What to produce: Repeat each line of the material below exactly.
━━━━━━━━━━━━━━━━━━━━
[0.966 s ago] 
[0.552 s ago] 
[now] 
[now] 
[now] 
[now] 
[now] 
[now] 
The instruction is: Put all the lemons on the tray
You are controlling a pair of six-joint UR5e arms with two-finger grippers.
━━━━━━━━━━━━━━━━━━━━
Solution to the exercise:
[0.966 s ago] 
[0.552 s ago] 
[now] 
[now] 
[now] 
[now] 
[now] 
[now] 
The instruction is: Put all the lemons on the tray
You are controlling a pair of six-joint UR5e arms with two-finger grippers.

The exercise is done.